May 25—Water rates in the city of Santa Fe could rise for the first time in over a decade due to an anticipated need of more than $100 million in improvements to the water system.
Officials in the Water Division say projects planned in the next several years are crucial to protect critical infrastructure and make Santa Fe’s long-term water future more secure.
“For the amount of work that we’re trying to do on rehabilitating old infrastructure and adding new water resiliency-related infrastructure over the next few years, we’re starting to see pressure to increase rates in order to be able to to pay for those projects,” Water Division Director Jesse Roach said.
Any rate hikes would have to be approved by the City Council, Roach noted.
The division is projecting an initial 3% rate increase that would take effect around July 2025, with additional increases in future years, Roach wrote in an email. The hike would be the first since 2013.
Roach said the division is currently working with a financial consultant on projections and hopes to deliver a presentation to the City Council by late June, when the fiscal year ends.
Roach gave Santa Fe residents a deep dive into the city’s water outlook with an April presentation called “What’s Up With Water.” The 2023 annual report on the city’s water supply also was published recently on the city’s website.

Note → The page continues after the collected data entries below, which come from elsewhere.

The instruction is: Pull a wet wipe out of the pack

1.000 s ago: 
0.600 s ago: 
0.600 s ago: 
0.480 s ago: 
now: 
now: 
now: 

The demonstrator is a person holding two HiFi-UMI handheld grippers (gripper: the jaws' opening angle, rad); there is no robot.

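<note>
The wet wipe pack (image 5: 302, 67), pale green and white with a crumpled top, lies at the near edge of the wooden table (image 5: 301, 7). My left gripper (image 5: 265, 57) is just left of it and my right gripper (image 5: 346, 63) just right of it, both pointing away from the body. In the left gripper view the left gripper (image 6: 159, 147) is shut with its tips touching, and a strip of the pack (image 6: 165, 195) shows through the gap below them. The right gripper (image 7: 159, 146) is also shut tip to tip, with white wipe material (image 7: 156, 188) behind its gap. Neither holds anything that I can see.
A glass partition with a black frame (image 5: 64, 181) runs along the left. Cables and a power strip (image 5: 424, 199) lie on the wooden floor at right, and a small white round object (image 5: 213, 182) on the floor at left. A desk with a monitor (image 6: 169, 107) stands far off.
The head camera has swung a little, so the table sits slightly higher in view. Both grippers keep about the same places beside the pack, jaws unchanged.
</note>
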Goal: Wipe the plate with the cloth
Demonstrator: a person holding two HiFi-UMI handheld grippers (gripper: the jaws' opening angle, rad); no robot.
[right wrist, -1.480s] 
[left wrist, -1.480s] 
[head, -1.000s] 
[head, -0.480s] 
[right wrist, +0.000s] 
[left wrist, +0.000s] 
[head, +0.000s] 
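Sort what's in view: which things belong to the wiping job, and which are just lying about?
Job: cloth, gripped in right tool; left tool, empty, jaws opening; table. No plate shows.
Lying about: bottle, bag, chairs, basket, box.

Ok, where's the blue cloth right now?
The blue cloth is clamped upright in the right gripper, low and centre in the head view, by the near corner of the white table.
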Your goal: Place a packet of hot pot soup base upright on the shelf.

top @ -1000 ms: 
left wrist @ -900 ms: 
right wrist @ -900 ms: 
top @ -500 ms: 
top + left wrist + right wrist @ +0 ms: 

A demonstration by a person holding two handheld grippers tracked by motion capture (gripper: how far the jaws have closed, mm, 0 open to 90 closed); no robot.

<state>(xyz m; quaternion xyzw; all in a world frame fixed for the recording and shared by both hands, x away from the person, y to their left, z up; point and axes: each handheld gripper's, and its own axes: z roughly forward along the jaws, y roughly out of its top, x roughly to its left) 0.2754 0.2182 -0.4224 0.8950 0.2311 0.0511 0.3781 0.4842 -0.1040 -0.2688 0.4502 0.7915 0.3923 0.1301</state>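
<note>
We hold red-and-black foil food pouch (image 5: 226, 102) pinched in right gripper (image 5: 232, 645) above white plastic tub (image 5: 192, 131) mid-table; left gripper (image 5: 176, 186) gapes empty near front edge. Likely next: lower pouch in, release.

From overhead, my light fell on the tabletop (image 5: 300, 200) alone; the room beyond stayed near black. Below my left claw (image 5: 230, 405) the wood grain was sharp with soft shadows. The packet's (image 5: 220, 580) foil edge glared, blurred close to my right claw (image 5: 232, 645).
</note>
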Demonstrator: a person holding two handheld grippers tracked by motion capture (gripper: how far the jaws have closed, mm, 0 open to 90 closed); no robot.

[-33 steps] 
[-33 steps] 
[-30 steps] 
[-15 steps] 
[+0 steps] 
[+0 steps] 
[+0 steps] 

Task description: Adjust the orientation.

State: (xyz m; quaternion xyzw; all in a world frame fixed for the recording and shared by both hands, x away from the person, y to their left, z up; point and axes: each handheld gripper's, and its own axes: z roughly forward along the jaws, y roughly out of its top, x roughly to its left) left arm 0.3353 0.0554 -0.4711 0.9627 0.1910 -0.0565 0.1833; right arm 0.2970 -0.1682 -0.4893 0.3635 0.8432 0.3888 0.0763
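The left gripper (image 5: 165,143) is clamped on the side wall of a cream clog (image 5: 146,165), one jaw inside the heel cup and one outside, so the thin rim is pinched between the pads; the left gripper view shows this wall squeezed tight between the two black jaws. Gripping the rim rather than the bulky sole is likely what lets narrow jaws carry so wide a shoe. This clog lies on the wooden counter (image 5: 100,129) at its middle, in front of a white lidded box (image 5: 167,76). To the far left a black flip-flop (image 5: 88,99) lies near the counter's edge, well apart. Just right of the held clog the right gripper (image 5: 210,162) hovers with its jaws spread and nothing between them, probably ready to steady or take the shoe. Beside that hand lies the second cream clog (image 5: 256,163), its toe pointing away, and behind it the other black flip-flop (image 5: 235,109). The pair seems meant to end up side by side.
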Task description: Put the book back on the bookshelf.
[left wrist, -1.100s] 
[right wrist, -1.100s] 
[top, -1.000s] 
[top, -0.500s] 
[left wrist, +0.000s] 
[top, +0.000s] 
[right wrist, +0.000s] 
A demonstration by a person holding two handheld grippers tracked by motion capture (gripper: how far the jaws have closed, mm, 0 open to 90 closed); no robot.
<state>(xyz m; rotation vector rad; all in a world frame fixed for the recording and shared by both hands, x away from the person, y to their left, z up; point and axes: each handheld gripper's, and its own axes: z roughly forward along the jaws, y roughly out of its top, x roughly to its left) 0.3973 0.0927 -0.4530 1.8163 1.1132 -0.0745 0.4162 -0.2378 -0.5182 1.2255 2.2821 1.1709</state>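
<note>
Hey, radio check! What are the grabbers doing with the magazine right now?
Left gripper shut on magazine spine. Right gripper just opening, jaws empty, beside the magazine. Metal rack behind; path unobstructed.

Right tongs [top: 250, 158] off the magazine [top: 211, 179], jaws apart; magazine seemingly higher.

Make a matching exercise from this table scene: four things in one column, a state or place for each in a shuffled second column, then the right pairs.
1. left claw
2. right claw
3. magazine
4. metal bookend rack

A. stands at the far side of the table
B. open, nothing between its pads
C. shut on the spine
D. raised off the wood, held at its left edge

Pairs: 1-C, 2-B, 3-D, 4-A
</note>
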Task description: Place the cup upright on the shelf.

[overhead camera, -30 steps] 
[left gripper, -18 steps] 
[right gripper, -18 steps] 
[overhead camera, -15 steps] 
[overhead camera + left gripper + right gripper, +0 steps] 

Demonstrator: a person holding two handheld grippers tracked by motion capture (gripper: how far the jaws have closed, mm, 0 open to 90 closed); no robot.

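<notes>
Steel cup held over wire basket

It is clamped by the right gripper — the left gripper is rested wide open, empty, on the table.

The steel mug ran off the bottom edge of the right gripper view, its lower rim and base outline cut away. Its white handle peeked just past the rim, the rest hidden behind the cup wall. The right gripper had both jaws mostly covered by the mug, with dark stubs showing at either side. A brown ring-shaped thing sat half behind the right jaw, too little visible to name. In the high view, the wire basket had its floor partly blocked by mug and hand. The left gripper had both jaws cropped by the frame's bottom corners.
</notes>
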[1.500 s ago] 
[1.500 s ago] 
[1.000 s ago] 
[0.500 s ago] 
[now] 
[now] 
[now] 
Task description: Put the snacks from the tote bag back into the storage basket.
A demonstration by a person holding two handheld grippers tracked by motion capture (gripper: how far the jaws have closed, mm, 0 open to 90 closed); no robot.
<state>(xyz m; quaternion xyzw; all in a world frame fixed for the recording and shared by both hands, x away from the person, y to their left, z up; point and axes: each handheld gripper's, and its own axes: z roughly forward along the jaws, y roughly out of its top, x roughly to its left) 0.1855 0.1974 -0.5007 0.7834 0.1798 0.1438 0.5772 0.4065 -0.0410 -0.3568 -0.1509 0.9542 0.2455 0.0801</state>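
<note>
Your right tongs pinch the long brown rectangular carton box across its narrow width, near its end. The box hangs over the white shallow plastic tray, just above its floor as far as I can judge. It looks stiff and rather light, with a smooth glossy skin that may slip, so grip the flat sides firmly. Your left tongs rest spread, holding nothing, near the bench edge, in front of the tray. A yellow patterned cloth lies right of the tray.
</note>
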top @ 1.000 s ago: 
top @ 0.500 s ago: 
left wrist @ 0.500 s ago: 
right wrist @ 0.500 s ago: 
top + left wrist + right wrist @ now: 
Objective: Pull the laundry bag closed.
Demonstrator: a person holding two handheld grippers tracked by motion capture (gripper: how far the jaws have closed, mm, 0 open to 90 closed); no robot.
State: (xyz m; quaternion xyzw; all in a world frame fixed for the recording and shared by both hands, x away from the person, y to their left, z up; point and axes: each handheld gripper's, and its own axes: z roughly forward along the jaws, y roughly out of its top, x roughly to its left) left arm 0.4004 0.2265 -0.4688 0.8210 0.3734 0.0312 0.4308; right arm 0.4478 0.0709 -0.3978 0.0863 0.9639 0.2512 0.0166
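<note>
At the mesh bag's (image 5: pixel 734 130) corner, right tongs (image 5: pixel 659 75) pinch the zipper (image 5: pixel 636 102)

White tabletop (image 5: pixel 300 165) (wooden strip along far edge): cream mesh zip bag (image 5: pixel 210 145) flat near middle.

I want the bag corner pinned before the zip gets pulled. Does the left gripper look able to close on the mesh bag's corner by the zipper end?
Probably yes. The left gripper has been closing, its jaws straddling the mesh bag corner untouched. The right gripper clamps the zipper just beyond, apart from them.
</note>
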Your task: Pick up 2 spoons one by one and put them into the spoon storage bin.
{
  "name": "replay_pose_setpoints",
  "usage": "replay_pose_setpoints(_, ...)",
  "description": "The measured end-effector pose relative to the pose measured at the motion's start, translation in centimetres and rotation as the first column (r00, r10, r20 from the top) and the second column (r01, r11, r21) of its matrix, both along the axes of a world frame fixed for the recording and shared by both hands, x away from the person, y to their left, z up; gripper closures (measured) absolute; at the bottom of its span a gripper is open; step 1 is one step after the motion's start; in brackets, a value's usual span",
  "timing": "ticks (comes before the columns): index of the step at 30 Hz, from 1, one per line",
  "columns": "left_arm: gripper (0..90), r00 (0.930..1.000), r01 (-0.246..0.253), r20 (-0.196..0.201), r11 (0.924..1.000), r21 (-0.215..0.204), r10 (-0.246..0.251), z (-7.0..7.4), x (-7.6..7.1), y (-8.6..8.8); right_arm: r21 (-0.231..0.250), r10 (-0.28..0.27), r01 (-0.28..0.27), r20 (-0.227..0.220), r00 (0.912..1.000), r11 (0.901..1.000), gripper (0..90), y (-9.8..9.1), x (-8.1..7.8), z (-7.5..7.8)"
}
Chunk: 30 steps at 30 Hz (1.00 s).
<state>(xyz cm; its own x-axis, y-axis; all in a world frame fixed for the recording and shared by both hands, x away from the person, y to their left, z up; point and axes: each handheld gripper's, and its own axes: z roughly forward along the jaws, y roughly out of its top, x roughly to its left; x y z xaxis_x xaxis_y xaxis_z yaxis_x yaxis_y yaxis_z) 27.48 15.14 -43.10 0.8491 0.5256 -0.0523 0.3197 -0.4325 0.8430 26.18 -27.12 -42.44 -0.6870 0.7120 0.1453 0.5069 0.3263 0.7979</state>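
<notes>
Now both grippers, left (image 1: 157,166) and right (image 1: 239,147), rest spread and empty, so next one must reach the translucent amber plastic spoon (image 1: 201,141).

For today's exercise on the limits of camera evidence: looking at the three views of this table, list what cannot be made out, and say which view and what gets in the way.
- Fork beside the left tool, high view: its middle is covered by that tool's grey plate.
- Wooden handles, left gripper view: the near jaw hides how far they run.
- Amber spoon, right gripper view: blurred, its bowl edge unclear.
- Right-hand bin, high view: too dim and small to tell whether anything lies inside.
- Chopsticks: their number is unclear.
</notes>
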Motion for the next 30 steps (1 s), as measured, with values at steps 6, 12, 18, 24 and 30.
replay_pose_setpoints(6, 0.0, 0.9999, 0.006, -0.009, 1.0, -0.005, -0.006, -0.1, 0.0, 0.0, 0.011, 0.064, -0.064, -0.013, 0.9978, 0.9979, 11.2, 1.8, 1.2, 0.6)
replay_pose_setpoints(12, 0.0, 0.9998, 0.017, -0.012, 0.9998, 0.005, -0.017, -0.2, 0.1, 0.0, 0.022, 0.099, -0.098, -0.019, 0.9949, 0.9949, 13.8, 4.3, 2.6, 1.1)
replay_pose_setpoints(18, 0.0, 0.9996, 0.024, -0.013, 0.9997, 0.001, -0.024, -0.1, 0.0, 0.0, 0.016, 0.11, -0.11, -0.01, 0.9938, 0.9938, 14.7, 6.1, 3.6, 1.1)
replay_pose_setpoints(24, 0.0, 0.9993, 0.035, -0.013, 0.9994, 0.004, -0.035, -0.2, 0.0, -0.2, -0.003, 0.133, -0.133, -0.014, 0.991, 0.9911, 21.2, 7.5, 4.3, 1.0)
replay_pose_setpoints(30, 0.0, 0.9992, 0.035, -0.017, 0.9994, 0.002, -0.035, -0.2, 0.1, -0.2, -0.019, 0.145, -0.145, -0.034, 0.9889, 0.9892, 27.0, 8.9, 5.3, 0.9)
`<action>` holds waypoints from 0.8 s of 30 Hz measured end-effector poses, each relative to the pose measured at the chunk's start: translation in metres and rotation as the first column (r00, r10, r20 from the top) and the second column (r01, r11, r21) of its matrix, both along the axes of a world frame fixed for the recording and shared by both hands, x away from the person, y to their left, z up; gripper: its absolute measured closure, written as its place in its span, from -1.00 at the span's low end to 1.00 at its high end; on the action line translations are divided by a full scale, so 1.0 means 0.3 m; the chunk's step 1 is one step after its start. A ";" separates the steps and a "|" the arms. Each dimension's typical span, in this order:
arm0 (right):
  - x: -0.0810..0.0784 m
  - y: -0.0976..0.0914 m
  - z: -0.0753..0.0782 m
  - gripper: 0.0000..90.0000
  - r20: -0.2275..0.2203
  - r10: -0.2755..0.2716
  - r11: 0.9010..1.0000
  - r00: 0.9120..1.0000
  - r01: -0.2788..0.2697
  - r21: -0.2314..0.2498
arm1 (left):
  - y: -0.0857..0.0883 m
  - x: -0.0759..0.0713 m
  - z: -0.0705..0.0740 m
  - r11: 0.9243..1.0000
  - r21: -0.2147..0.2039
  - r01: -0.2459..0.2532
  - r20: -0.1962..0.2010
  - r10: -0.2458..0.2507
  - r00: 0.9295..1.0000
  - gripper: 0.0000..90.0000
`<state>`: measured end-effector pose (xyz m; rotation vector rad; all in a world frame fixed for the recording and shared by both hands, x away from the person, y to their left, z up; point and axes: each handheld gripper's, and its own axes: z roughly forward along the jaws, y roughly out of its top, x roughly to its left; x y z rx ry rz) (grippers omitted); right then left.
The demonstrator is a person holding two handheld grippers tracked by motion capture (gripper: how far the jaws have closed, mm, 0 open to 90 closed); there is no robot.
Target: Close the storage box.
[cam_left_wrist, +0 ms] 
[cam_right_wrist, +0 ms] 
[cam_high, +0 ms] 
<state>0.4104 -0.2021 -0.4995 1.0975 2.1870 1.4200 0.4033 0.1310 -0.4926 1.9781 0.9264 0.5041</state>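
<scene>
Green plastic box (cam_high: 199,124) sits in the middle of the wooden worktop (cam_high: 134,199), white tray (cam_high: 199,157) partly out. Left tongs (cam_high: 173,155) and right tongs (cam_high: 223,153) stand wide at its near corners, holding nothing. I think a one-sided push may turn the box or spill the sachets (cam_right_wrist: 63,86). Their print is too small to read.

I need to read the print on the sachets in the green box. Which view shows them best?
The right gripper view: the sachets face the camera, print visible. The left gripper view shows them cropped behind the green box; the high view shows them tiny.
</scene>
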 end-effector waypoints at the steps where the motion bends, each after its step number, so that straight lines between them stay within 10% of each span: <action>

Both detailed some of the upcoming work.
The city is now working on four separate water infrastructure projects that will be completed in the next five years, all with significant price tags:
* A conduit rebuild for the Nichols Dam outlet for $19 million.
* A conduit rebuild for the McClure Dam outlet for $21 million.
* Upgrades to the Canyon Road Water Treatment Plant for $15 million.
* Construction on the San Juan-Chama return flow project — a 17-mile pipeline sending effluent from the wastewater treatment plant on Paseo Real to the Rio Grande at the Buckman Direct Diversion — for $50 million.
The pipeline, which would allow the city to accumulate San Juan-Chama Project water credits to build a future backup supply, was estimated to cost around $20 million a few years ago.
Roach said inflation and increased construction costs over the past several years have driven up the price tags of some of the projects since their inception, “to the point where we’re seeing estimates for projects that are double what we expected three to five years ago.”
None of the projects include any of the work being done on the city’s wastewater treatment plant, which has struggled with a series of breakdowns putting it out of compliance with state and federal discharge permits.
The city Wastewater Management Division is pursuing a total of $8 million in contracts through the emergency procurement process to get the plant back into compliance, and a consultant is working on a study expected to be presented to the City Council later this year on long-term options.
At Thursday’s State of the City address, Mayor Alan Webber said the city is working with the consultant on potential ways to “fast-track” the study.
“We have some intermediate measures in place … but we want to move more aggressively than that,” Webber said in an interview Thursday.
Constructing a new wastewater treatment plant would likely run into the hundreds of millions of dollars, dwarfing the work currently underway on the city’s water infrastructure.
Some of that work was happening Tuesday at the Canyon Road Water Treatment Plant, where contractors from CF Padilla LLC were busy building a new valve vault.
The Canyon Road plant currently treats 5 million gallons of water per day, or about half of the city’s total daily supply.
Jonathan Montoya, the Water Division’s source of supply operations manager, said the water that comes from municipal reservoirs to the Canyon Road plant is both the cleanest and cheapest water supply for Santa Fe.
Because the reservoirs are upstream of the plant in the Santa Fe Municipal Watershed, “it’s all gravity,” he said.
Still, the plant is a high-tech operation that has the capacity to monitor all of the city’s water sources in real time.
The plant’s output is monitored even more carefully than usual now because the city needs to fully drain Nichols Reservoir by the end of July. It is preparing for work to correct flaws in the earthen dam structure and make upgrades to the outlet conduit, which is scheduled to begin in August.
For safety reasons, the water level of the reservoir can’t be lowered more than 1 foot per day, so “we’ve been monitoring it like crazy,” Montoya said.
After work is complete on the Nichols Dam, which city officials hope will be ready in time for the 2025 spring runoff, work will then begin on the much larger McClure Dam upstream.
The sedimentation and flocculation basins at the Canyon Road plant, which Montoya described as “giant Brita filters,” are also being replaced for the first time in 21 years. The basins remove contaminants from the water, which is also treated with chlorine at the plant in a massive 2 million-gallon underground tank.
Montoya said all of the work being done on the plant, the reservoirs and other parts of the water system will help ensure the city’s dams are structurally sound for decades to come and that the city can continue to treat water to a high standard as regulations continue to become more stringent.
“This is long overdue, for sure,” he said.